* _Instructions to follow_: The material below should be copied line for line, please, with pictures omitted.

* _Data below_:

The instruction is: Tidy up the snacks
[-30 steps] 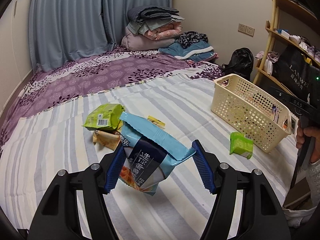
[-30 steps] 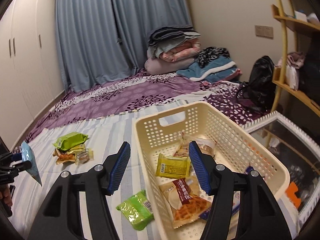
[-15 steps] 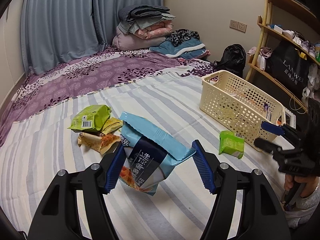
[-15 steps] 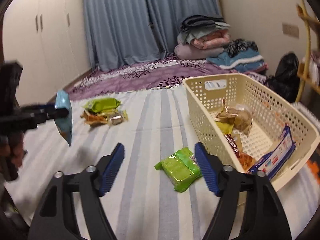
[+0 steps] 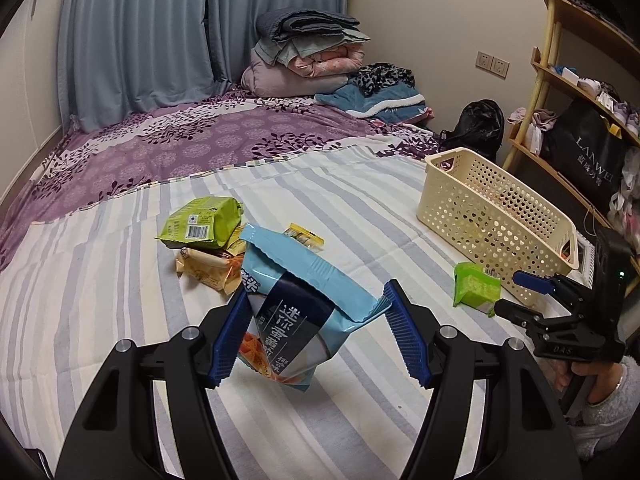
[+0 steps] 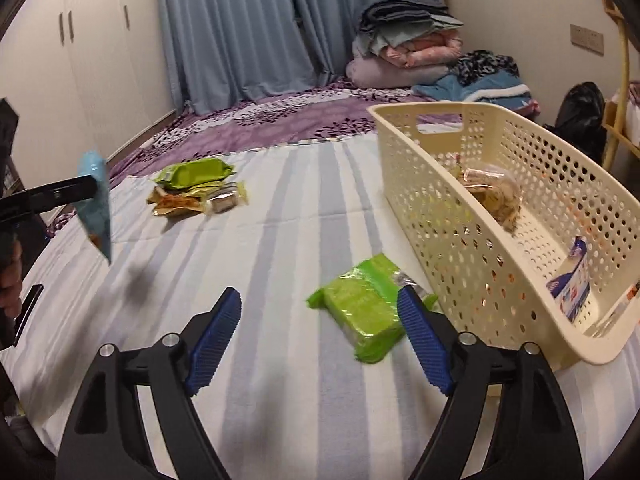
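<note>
The basket [image 6: 496,216] sits at the bed's right edge, partly filled. My left gripper [image 5: 316,332] grips the blue snack bag [image 5: 296,300] aloft; my right gripper [image 6: 320,336] is spread, empty, over the green packet [image 6: 364,308] beside the basket. Advice: straddle the packet squarely before closing.

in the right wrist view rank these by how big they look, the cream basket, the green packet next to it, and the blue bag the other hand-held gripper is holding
1. Cream basket: largest by far.
2. Green packet: close to the camera, which inflates it.
3. Blue bag: seen nearly edge-on and farther off, so it looks smallest; its true size against the packet is unsure here.
</note>
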Motion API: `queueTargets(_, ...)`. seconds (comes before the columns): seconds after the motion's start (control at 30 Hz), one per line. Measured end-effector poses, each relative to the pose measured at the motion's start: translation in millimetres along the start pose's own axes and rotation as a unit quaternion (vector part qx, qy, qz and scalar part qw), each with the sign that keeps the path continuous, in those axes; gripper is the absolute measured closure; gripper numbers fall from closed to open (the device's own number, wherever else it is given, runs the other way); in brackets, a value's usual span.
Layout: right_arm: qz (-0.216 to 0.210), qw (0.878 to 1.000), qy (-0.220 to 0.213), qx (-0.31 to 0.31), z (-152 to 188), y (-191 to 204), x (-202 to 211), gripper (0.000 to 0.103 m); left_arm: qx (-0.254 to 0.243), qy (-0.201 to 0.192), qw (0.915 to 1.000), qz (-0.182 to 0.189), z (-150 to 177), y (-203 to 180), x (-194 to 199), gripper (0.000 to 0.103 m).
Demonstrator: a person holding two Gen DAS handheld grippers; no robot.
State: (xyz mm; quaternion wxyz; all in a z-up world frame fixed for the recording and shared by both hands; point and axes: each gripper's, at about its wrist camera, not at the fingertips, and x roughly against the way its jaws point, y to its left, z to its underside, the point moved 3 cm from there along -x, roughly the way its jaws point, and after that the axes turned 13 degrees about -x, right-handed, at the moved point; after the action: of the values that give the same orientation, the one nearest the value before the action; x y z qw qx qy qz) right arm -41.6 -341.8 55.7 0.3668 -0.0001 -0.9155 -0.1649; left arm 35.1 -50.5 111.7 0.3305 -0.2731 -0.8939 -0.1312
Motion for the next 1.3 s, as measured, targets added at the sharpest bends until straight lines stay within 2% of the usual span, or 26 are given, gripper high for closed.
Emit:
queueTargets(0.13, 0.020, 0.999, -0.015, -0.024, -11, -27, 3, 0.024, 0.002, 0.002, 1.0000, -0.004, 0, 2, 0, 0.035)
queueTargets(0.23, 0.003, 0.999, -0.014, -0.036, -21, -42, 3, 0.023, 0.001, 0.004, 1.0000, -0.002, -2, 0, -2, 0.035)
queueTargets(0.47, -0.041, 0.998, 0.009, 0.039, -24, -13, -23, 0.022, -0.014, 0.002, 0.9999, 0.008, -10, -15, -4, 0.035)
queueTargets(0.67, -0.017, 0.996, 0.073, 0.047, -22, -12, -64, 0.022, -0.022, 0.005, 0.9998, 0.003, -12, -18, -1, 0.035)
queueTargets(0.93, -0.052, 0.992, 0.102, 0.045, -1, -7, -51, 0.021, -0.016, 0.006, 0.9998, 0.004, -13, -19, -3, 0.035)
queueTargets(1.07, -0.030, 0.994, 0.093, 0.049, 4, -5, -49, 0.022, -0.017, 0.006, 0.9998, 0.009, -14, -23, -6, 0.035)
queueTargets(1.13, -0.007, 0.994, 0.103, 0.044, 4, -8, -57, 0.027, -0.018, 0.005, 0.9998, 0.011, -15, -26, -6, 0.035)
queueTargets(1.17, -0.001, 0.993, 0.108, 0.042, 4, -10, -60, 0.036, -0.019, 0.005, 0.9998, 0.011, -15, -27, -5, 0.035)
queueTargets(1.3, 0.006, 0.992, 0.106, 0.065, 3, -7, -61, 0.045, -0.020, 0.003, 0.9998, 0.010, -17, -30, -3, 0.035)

* _Response box_:
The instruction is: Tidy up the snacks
[-30 steps] 
[-30 steps] 
[-15 steps] 
[-15 steps] 
[+0 steps] 
[+0 steps] 
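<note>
The basket [image 6: 496,216] sits at the bed's right edge, partly filled. My left gripper [image 5: 316,332] grips the blue snack bag [image 5: 296,300] aloft; my right gripper [image 6: 320,336] is spread, empty, over the green packet [image 6: 364,308] beside the basket. Advice: straddle the packet squarely before closing.

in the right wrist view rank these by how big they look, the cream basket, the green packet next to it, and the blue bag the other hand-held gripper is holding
1. Cream basket: largest by far.
2. Green packet: close to the camera, which inflates it.
3. Blue bag: seen nearly edge-on and farther off, so it looks smallest; its true size against the packet is unsure here.
</note>
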Motion API: `queueTargets(_, ...)`. seconds (comes before the columns): seconds after the motion's start (control at 30 Hz), one per line. Measured end-effector poses, each relative to the pose measured at the motion's start: translation in millimetres along the start pose's own axes and rotation as a unit quaternion (vector part qx, qy, qz and scalar part qw), each with the sign that keeps the path continuous, in those axes; gripper is the absolute measured closure; gripper numbers fall from closed to open (the device's own number, wherever else it is given, runs the other way); in brackets, a value's usual span.
Layout: right_arm: qz (-0.216 to 0.210), qw (0.878 to 1.000), qy (-0.220 to 0.213), qx (-0.31 to 0.31), z (-152 to 188), y (-191 to 204), x (-202 to 211), gripper (0.000 to 0.103 m); left_arm: qx (-0.254 to 0.243), qy (-0.201 to 0.192), qw (0.915 to 1.000), qz (-0.182 to 0.189), z (-150 to 177), y (-203 to 180), x (-194 to 199), gripper (0.000 to 0.103 m).
Demonstrator: a person holding two Gen DAS handheld grippers; no robot.
State: (xyz mm; quaternion wxyz; all in a z-up world frame fixed for the recording and shared by both hands; point and axes: each gripper's, at about its wrist camera, not at the fingertips, and x roughly against the way its jaws point, y to its left, z to its underside, the point moved 3 cm from there along -x, roughly the way its jaws point, and after that the axes turned 13 degrees about -x, right-handed, at the moved point; after the action: of the values that give the same orientation, the one nearest the value before the action; x y z qw qx qy qz) right arm -41.6 -341.8 55.7 0.3668 -0.0001 -0.9155 -0.1649; left arm 35.1 -50.5 111.7 0.3305 -0.2731 -0.8939 -0.1312
Motion for the next 1.3 s, as measured, targets added at the sharpest bends until straight lines stay within 2% of the usual span, or 26 are given, gripper high for closed.
Emit:
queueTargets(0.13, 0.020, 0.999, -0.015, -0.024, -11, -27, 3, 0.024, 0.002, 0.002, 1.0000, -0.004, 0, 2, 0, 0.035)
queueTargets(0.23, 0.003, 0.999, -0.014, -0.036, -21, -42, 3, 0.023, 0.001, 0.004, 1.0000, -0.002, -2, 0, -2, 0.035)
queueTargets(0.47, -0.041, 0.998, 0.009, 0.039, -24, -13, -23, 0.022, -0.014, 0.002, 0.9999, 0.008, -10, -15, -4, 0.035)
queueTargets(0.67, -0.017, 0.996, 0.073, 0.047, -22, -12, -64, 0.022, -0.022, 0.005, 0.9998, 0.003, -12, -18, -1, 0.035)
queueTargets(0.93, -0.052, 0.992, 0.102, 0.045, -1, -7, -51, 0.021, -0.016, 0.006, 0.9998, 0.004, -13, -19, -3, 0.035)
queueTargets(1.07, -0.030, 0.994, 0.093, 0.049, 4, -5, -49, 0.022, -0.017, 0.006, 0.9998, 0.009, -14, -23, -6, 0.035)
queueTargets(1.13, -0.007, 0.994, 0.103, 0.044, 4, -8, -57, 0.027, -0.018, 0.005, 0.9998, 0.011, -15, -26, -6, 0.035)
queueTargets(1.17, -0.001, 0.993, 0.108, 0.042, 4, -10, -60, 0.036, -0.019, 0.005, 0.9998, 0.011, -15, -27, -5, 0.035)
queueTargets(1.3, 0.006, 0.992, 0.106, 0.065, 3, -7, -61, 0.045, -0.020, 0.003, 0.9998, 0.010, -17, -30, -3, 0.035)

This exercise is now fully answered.